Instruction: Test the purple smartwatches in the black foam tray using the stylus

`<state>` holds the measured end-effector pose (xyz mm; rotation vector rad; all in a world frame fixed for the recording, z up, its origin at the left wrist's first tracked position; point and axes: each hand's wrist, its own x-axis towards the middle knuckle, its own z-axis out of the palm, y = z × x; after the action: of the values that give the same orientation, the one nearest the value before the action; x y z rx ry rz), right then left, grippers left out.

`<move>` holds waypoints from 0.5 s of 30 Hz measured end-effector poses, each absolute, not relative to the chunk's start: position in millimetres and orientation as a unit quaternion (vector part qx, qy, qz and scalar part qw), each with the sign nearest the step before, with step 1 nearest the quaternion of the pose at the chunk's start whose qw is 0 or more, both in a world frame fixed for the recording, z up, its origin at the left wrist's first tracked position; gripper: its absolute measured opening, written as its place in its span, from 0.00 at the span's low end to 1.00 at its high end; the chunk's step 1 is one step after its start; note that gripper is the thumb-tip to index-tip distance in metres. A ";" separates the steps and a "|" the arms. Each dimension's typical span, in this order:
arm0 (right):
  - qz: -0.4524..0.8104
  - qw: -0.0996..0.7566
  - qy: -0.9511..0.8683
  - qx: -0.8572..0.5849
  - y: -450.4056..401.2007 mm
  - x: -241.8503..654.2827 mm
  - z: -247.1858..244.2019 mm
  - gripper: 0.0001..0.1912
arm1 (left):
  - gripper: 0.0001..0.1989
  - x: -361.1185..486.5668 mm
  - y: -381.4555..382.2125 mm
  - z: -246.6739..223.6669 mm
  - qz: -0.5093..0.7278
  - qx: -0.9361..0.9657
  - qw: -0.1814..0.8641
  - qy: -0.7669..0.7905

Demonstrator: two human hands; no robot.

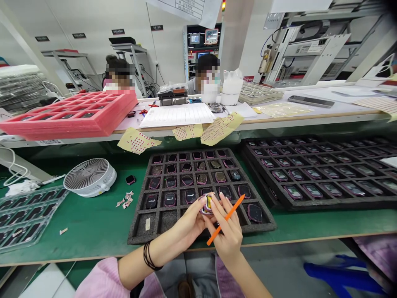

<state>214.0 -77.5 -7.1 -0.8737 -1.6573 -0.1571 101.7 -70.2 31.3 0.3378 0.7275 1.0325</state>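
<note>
Left hand is curled nearly closed around a small watch body, which is gripped at its edge with the thumb and fingers. Its inner side faces up, showing a yellow part. Right hand is partly closed, its fingertips touching the same watch body; an orange stick is held across its fingers, slanting with the upper end to the right. Black bands circle the left wrist.

Both hands and the watch body are above the near part of a dark foam tray, whose compartments hold rows of watches, several with lit white marks on their screens. A pale strip lies in its near left compartment. The tray rests on a green table.

To the right of it lie further black trays of watches. To the left are a white round fan, a loose watch, a group of small pale scraps and a clear plastic tray holding dark flat pieces. On the raised shelf beyond sit a pink foam tray and a white printed sheet; dotted yellow sheets hang over its edge. Two people are seated opposite.
</note>
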 end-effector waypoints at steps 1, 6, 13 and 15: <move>-0.064 0.588 -0.712 -0.378 -76.4 213.5 -8.5 0.31 | 0.08 102.6 -69.2 31.9 0.480 0.149 0.795 0.340; -0.011 0.563 -0.735 -0.377 -74.3 222.8 -6.5 0.28 | 0.09 103.3 -57.3 34.2 0.465 0.141 0.788 0.377; 0.007 0.601 -0.687 -0.408 -79.8 261.3 -8.0 0.27 | 0.21 84.6 -29.9 40.8 0.315 0.548 0.634 0.446; 0.010 0.605 -0.673 -0.426 -80.6 269.6 -10.7 0.26 | 0.18 87.2 -30.3 45.0 0.236 0.705 0.478 0.468</move>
<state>269.6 -80.6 -10.7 -0.9854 -1.5562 0.0233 87.2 -30.3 45.0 1.7217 1.1426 0.5761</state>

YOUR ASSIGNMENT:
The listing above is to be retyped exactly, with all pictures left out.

SOLUTION:
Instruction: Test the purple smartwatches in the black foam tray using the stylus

`<state>` holds the measured end-effector pose (xyz mm; rotation vector rad; all in a world frame fixed for the recording, z up, its origin at the left wrist's first tracked position; point and axes: each hand's wrist, its own x-axis towards the middle knuckle, its own z-axis out of the palm, y = z × x; after the action: of the values that give the same orientation, the one nearest the value before the action; x y z rx ry rz), right then left, grippers left out.

`<move>` holds waypoints from 0.5 s of 30 Hz measured end-effector poses, each absolute, not relative to the chunk's start: position in millimetres and orientation as a unit quaternion (vector part qx, qy, qz and scalar part qw), each with the sign nearest the step before, with step 1 nearest the quaternion of the pose at the chunk's start whose qw is 0 or more, both in a world frame fixed for the recording, z up, its origin at the left wrist's first tracked position; gripper: its absolute measured opening, written as its place in its span, from 0.00 at the span's low end to 1.00 at its high end; the chunk's step 1 is one step after its start; note that gripper is the thumb-tip to index-tip distance in metres. A ";" separates the steps and a "|" the arms. Each dimension's typical span, in this order:
arm0 (right):
  - qz: -0.4524..0.8104
  - qw: -0.0996..0.7566
  - qy: -0.9511..0.8683
  - qx: -0.8572..0.5849
  - y: -450.4056..401.2007 mm
  - x: -241.8503..654.2827 mm
  - z: -247.1858..244.2019 mm
  - gripper: 0.0001..0.1912
arm1 (left):
  - gripper: 0.0001..0.1989
  - x: -361.1185..486.5668 mm
  - y: -381.4555..382.2125 mm
  - z: -246.6739..223.6669 mm
  - qz: -0.5093..0.7278
  - qx: -0.9361..0.9657
  - qw: -0.1814..0.8641
  - qy: -0.7669..0.7905

Demonstrator: two human hands; no robot.


<state>214.0 -77.5 -7.1 -0.8737 -1.6573 -0.1571 101.7 -70.2 31.3 0.3378 0.7275 1.0325</state>
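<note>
Left hand is curled nearly closed around a small watch body, which is gripped at its edge with the thumb and fingers. Its inner side faces up, showing a yellow part. Right hand is partly closed, its fingertips touching the same watch body; an orange stick is held across its fingers, slanting with the upper end to the right. Black bands circle the left wrist.

Both hands and the watch body are above the near part of a dark foam tray, whose compartments hold rows of watches, several with lit white marks on their screens. A pale strip lies in its near left compartment. The tray rests on a green table.

To the right of it lie further black trays of watches. To the left are a white round fan, a loose watch, a group of small pale scraps and a clear plastic tray holding dark flat pieces. On the raised shelf beyond sit a pink foam tray and a white printed sheet; dotted yellow sheets hang over its edge. Two people are seated opposite.
</note>
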 end-effector waypoints at steps 1, 6, 13 and 15: <move>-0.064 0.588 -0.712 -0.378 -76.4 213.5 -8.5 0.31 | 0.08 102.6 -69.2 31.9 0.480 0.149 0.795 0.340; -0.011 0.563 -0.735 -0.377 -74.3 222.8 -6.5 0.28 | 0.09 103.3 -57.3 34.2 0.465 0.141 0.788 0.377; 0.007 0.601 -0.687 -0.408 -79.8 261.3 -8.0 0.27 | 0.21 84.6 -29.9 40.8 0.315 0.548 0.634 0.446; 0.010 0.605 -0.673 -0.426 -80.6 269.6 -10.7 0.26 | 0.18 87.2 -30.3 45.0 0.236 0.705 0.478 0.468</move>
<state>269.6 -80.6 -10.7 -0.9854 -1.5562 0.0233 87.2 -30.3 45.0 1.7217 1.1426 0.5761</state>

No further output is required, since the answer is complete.